Reproduce all the entries exactly and keep the pictures out.
[[ Raw data open ]]
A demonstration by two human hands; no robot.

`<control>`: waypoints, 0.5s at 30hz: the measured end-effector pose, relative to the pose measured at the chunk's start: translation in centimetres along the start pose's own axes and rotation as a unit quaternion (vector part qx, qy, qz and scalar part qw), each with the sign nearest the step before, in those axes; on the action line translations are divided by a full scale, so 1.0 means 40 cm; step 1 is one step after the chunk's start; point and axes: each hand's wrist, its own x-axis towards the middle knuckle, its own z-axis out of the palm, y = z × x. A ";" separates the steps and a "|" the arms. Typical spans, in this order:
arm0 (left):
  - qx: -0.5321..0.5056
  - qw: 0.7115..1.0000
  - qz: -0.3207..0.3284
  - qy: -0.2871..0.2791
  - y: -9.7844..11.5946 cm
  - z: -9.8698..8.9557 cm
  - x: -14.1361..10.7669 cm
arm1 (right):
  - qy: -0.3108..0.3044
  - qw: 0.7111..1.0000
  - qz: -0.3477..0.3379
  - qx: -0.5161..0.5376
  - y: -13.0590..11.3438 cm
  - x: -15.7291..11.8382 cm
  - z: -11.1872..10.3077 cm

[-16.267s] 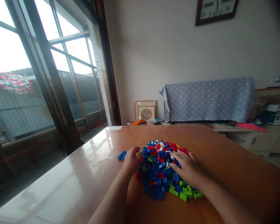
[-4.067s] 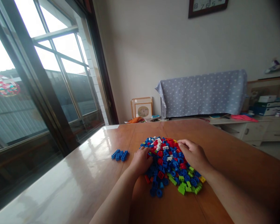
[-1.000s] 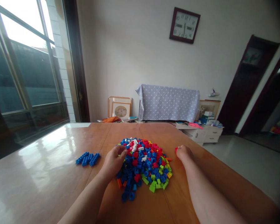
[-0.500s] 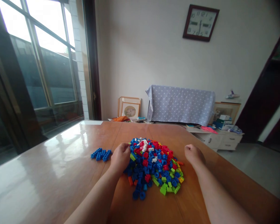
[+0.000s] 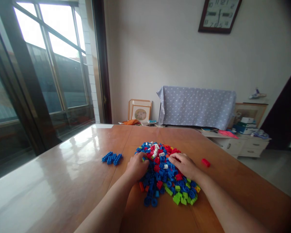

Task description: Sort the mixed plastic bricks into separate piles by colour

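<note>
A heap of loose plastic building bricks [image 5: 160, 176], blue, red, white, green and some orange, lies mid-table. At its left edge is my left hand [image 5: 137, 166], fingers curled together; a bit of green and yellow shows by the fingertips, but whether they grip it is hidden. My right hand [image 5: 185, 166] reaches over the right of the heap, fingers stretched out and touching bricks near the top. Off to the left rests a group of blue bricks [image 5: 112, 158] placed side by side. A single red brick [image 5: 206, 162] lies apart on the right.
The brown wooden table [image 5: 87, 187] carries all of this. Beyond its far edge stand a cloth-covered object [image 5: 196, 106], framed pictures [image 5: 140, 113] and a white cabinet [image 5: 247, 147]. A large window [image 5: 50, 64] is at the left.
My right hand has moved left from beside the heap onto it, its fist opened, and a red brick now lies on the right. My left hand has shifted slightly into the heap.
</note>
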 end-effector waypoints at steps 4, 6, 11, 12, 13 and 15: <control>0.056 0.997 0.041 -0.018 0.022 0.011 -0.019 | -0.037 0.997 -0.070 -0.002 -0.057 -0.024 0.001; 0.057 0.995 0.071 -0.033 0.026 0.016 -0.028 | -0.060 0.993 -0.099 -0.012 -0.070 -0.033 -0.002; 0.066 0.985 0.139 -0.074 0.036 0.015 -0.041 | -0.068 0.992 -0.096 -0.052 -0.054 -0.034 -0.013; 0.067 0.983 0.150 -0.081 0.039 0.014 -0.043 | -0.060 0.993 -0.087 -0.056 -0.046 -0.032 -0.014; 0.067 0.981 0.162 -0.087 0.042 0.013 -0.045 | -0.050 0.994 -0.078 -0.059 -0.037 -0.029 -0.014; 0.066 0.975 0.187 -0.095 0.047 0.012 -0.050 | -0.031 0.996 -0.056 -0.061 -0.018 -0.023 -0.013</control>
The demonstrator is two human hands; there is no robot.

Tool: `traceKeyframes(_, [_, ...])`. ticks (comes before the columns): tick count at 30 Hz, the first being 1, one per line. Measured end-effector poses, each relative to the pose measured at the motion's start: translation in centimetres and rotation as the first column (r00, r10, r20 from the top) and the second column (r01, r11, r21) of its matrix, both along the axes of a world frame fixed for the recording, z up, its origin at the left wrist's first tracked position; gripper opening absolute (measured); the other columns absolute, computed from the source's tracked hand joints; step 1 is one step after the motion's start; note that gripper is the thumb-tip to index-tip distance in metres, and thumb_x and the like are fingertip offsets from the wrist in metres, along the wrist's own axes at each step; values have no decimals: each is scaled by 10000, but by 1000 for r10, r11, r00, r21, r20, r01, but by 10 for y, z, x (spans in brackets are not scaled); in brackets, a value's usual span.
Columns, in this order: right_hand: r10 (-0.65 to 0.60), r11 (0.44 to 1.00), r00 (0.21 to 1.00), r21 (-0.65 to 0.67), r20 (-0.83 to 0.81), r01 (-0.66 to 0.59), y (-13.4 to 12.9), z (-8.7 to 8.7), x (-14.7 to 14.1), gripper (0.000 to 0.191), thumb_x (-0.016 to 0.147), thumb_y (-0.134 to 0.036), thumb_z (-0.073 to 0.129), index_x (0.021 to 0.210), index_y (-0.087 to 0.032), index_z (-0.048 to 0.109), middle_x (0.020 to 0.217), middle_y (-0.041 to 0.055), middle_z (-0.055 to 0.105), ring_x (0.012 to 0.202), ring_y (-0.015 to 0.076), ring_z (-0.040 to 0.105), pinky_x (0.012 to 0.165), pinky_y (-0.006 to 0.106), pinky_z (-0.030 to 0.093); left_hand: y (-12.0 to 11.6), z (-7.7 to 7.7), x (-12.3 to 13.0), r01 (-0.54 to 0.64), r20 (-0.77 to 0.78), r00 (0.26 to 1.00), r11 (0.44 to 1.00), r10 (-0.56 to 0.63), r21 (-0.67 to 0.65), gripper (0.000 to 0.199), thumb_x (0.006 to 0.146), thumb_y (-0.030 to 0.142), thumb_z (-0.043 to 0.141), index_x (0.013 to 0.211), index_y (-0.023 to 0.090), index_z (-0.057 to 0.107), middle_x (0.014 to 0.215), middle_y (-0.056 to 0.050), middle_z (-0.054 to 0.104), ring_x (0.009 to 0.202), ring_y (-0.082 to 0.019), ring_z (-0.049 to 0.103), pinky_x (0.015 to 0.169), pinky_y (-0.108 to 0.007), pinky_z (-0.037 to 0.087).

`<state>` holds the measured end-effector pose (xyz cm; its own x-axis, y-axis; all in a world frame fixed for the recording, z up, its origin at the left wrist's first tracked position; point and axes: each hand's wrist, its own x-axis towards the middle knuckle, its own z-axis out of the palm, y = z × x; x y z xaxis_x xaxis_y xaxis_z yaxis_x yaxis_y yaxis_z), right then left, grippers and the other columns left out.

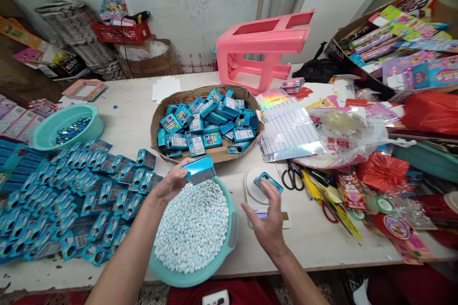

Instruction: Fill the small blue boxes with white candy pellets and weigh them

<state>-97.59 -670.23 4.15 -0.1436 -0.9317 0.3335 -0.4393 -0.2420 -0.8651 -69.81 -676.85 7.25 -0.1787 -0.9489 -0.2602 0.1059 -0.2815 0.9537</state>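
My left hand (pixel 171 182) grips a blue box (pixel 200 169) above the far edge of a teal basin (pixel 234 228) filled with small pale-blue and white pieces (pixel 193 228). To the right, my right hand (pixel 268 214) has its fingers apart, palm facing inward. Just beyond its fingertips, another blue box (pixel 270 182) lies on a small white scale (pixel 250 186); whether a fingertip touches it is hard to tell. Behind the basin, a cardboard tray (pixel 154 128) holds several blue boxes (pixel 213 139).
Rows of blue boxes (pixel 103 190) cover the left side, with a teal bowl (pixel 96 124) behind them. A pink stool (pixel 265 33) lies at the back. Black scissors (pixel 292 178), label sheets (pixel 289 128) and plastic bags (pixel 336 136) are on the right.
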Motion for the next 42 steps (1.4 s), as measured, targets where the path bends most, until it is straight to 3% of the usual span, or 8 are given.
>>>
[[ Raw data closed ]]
* [Result for this task]
A demonstration by two human hands; no robot.

`<control>`: waypoints, 0.5s at 30hz: the measured end-effector pose, relative to the pose measured at the chunk's start: translation in centimetres along the start pose's own axes and rotation as a unit quaternion (vector part qx, qy, qz and scalar part qw), each with the sign nearest the step before, in those axes; on the action line translations are divided by a full scale, so 1.0 means 40 cm; step 1 is one step after the chunk's start; point and axes: each hand's wrist, its own x-axis towards the middle knuckle, its own z-axis out of the palm, y = z × x. A ";" separates the steps and a "|" the arms. Typical spans, in this order:
arm0 (left):
  - qx: -0.5321..0.5056
  - qw: 0.7115..1.0000
  - qz: -0.3207..0.3284
  - qy: -0.2871..0.2791
  - y: -9.7844..11.5946 cm
  - z: -9.8698..8.9557 cm
  - x: -14.1361..10.7669 cm
arm1 (right):
  - qy: -0.3108..0.3044
  - qw: 0.7111..1.0000
  - qz: -0.3477..0.3379
  - qx: -0.5161..0.5376
  - y: -13.0590..11.3438 cm
  - x: -15.7291..11.8382 cm
  - z: -11.1872..10.3077 cm

[-16.267s] 
[-4.067s] 
[-1.000s] 
[-0.500s] 
[+0.000s] 

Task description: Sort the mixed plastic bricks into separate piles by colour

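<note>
A heap of loose plastic building bricks [image 5: 160, 176], blue, red, white, green and some orange, lies mid-table. At its left edge is my left hand [image 5: 137, 166], fingers curled together; a bit of green and yellow shows by the fingertips, but whether they grip it is hidden. My right hand [image 5: 185, 166] reaches over the right of the heap, fingers stretched out and touching bricks near the top. Off to the left rests a group of blue bricks [image 5: 112, 158] placed side by side. A single red brick [image 5: 206, 162] lies apart on the right.
The brown wooden table [image 5: 87, 187] carries all of this. Beyond its far edge stand a cloth-covered object [image 5: 196, 106], framed pictures [image 5: 140, 113] and a white cabinet [image 5: 247, 147]. A large window [image 5: 50, 64] is at the left.
My right hand has moved left from beside the heap onto it, its fist opened, and a red brick now lies on the right. My left hand has shifted slightly into the heap.
</note>
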 end-effector waypoints at steps 4, 6, 11, 12, 13 and 15: <control>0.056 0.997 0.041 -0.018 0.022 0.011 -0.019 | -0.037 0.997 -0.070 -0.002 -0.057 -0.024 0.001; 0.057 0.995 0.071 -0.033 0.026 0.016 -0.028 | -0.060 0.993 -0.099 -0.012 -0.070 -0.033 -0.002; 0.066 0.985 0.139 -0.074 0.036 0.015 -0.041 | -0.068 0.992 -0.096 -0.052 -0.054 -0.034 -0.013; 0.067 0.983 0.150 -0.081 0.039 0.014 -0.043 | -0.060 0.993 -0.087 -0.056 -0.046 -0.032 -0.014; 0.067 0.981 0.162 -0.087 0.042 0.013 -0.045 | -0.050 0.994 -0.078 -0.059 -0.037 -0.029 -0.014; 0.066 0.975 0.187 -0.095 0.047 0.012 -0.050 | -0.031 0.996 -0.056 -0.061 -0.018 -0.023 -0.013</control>
The demonstrator is two human hands; there is no robot.

Tool: `traceKeyframes(_, [_, ...])`. ticks (comes before the columns): tick count at 30 Hz, the first being 1, one per line. Measured end-effector poses, each relative to the pose measured at the motion's start: translation in centimetres and rotation as the first column (r00, r10, r20 from the top) and the second column (r01, r11, r21) of its matrix, both along the axes of a world frame fixed for the recording, z up, its origin at the left wrist's first tracked position; gripper opening absolute (measured); the other columns absolute, computed from the source's tracked hand joints; step 1 is one step after the motion's start; note that gripper is the thumb-tip to index-tip distance in metres, and thumb_x and the like are fingertip offsets from the wrist in metres, along the wrist's own axes at each step; values have no decimals: each is scaled by 10000, but by 1000 for r10, r11, r00, r21, r20, r01, but by 10 for y, z, x (spans in brackets are not scaled); in brackets, a value's usual span.
Columns, in this order: right_hand: r10 (-0.65 to 0.60), r11 (0.44 to 1.00), r00 (0.21 to 1.00), r21 (-0.65 to 0.67), r20 (-0.83 to 0.81), r01 (-0.66 to 0.59), y (-13.4 to 12.9), z (-8.7 to 8.7), x (-14.7 to 14.1), gripper (0.000 to 0.191), thumb_x (-0.016 to 0.147), thumb_y (-0.134 to 0.036), thumb_z (-0.073 to 0.129), index_x (0.021 to 0.210), index_y (-0.087 to 0.032), index_z (-0.048 to 0.109), middle_x (0.020 to 0.217), middle_y (-0.041 to 0.055), middle_z (-0.055 to 0.105), ring_x (0.012 to 0.202), ring_y (-0.015 to 0.076), ring_z (-0.040 to 0.105), pinky_x (0.012 to 0.165), pinky_y (-0.006 to 0.106), pinky_z (-0.030 to 0.093); left_hand: y (-12.0 to 11.6), z (-7.7 to 7.7), x (-12.3 to 13.0), r01 (-0.54 to 0.64), r20 (-0.77 to 0.78), r00 (0.26 to 1.00), r11 (0.44 to 1.00), r10 (-0.56 to 0.63), r21 (-0.67 to 0.65), gripper (0.000 to 0.199), thumb_x (0.006 to 0.146), thumb_y (-0.030 to 0.142), thumb_z (-0.043 to 0.141), index_x (0.013 to 0.211), index_y (-0.023 to 0.090), index_z (-0.057 to 0.107), middle_x (0.014 to 0.215), middle_y (-0.056 to 0.050), middle_z (-0.054 to 0.104), ring_x (0.009 to 0.202), ring_y (-0.082 to 0.019), ring_z (-0.049 to 0.103), pinky_x (0.015 to 0.169), pinky_y (-0.108 to 0.007), pinky_z (-0.037 to 0.087).

`<state>` holds the measured end-effector pose (xyz cm; its own x-axis, y-axis; all in a world frame fixed for the recording, z up, its origin at the left wrist's first tracked position; point and axes: each hand's wrist, its own x-axis towards the middle knuckle, its own z-axis out of the palm, y = z × x; x y z xaxis_x xaxis_y xaxis_z yaxis_x yaxis_y yaxis_z), right then left, grippers and the other columns left out.


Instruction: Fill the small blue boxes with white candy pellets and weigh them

<state>-97.59 -670.23 4.15 -0.1436 -0.9317 0.3335 -0.4393 -0.2420 -0.8651 -69.81 -676.85 7.25 -0.1787 -0.9489 -0.2602 0.1059 -0.2815 0.9537</state>
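My left hand (pixel 171 182) grips a blue box (pixel 200 169) above the far edge of a teal basin (pixel 234 228) filled with small pale-blue and white pieces (pixel 193 228). To the right, my right hand (pixel 268 214) has its fingers apart, palm facing inward. Just beyond its fingertips, another blue box (pixel 270 182) lies on a small white scale (pixel 250 186); whether a fingertip touches it is hard to tell. Behind the basin, a cardboard tray (pixel 154 128) holds several blue boxes (pixel 213 139).
Rows of blue boxes (pixel 103 190) cover the left side, with a teal bowl (pixel 96 124) behind them. A pink stool (pixel 265 33) lies at the back. Black scissors (pixel 292 178), label sheets (pixel 289 128) and plastic bags (pixel 336 136) are on the right.
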Motion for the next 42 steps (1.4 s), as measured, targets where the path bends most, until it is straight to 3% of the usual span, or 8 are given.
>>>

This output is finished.